The painting is discussed at greater length in the section "The Unfolding of a Revelation". The author notes that it evinces "a disconnect between sensory perception and cognition, between sensing and understanding". She further states that "in Rembrandt's reading of the story, Abraham and Sarah are both deceived by what they see," because they suppose the angels are men (36). Put another way, the vital question concerns the reality and reliability of appearances.

In my view, the author does correctly identify the dilemma facing Rembrandt's Abraham: the angels' human appearance is deceiving. I also agree that Abraham is depicted with an impassive face. However, I cannot follow her claim that he experiences revelation about the true nature of his divine visitors and the truth of their words (32), because surely his lack of expression is antithetical to revelation, or even to understanding. To my mind, he seems studious, as if attentive to the possibility that their appearance does not reveal their true nature, without yet inducing from appearances what the reality is. There is cognition, but not understanding.

The author next argues that the artist may have understood the question posed in the text - "Is anything too great for the Lord?" - "to have been accompanied by an actual change in the visitors' appearance, or at least in the patriarch's perception of them". She concludes, "in either case, he shows human flesh transforming into the divine before Abraham's eyes" (32-4). This is an interesting (if not conclusive) reading of the angels. However, given Abraham's impassivity, the revelation unfolds not to him but to a viewer who studies the painting seriously, such as the author herself.
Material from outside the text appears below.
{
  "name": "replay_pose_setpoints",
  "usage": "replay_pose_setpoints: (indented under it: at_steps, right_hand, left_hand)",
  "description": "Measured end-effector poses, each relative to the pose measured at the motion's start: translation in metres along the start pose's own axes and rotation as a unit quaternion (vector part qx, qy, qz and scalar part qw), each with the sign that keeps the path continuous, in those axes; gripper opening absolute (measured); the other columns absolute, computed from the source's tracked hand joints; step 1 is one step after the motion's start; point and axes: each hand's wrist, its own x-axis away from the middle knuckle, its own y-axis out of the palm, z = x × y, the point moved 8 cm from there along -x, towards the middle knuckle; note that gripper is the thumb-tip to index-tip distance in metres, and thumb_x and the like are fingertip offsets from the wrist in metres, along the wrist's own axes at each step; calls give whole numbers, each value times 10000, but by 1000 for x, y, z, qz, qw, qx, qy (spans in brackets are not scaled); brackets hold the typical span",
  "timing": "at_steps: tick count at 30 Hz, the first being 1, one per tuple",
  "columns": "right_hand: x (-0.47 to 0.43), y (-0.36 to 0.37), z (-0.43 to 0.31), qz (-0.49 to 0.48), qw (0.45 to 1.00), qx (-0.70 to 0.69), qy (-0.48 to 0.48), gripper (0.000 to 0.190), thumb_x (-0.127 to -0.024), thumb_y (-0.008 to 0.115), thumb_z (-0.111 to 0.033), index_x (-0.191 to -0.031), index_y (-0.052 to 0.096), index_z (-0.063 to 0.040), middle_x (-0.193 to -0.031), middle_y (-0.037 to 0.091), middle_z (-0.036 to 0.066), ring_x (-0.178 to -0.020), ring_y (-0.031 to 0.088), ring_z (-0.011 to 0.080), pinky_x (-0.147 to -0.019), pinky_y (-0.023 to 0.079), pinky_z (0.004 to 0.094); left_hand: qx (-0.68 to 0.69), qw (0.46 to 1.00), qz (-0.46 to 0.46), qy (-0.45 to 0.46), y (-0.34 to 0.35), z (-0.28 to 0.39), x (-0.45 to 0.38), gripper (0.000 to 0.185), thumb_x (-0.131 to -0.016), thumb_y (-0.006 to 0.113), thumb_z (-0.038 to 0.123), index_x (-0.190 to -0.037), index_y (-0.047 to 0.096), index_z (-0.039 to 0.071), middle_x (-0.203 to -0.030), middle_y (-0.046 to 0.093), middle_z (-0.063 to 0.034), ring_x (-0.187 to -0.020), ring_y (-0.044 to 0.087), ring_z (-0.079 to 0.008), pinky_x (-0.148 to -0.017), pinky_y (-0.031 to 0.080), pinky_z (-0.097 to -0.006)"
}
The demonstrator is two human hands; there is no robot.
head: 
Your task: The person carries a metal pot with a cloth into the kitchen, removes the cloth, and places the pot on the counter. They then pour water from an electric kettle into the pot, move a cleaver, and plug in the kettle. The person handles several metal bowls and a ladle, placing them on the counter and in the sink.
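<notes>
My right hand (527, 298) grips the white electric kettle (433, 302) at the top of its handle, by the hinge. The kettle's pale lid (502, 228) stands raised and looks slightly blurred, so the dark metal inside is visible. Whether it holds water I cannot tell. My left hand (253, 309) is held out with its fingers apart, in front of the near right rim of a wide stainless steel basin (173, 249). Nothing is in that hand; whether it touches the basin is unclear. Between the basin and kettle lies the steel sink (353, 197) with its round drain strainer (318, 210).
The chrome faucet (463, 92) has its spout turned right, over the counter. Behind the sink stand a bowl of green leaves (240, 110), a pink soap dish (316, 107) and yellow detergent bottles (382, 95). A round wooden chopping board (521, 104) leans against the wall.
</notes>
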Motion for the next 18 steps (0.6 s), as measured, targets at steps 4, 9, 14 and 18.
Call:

Joanna Sheers Seidenstein suggests that Rembrandt explores the disconnect between sensing and understanding in a way that agrees with Cartesian precepts, but she misconstrues René Descartes's views, and her association of philosopher and artist seems untenable. She refers, specifically, to Descartes's concept of mind-body dualism and quotes a passage from The Discourse on Method (37). In her view, the philosopher proposed that the eye can fail to distinguish between the physical and immaterial, and that Rembrandt incorporated such "Cartesian ideas" into his religious imagery (37-38). Later in the book, she explicitly expands her view of Descartes's thinking to five other works, as if it were a consistent theme. This is an important interdisciplinary topic that requires clarification.

Descartes's formulation of mind-body dualism was integral to his rejection of Aristotelian theories of natural law. For Aristotle and his followers, various substances are the hidden determinates of being that inform the character of everything in the universe. Such substances are immaterial and cannot be seen. They inhere in and dictate the appearance of physical matter, but materials only have an accidental relation to substances. Therefore, substance can only be induced through dialectical inquiry - a reasoning process that starts with matter and concludes in the mind. In an Aristotelian world view, then, a disconnect between sensing and knowing necessarily exists. In this conceptual framework, it would be possible to be deceived by appearances and mistake divine beings for the material men that they appear to be.

Descartes, by contrast, rejected any notion of hidden substance in matter. Hence, dualism of mind and body: the theory that both mind and matter are substance, the difference being that matter is physically extended (material and perceptible by senses) and mind is not (immaterial and imperceptible by senses). In this theory, the senses can perceive matter accurately, but the resulting knowledge can never appertain to any immaterial entity. In Descartes's view, God is immaterial, so he is only conceivable by the mind. In a Cartesian framework, then, it is impossible for a circumstance to arise in which God or another immaterial being is present but perceived as anything material: the dilemma of Rembrandt's Abraham - that he sees three men who are really divine beings - cannot occur. The author correctly identifies this as the patriarch's problem, but it is not (as she states) Cartesian - it is Aristotelian.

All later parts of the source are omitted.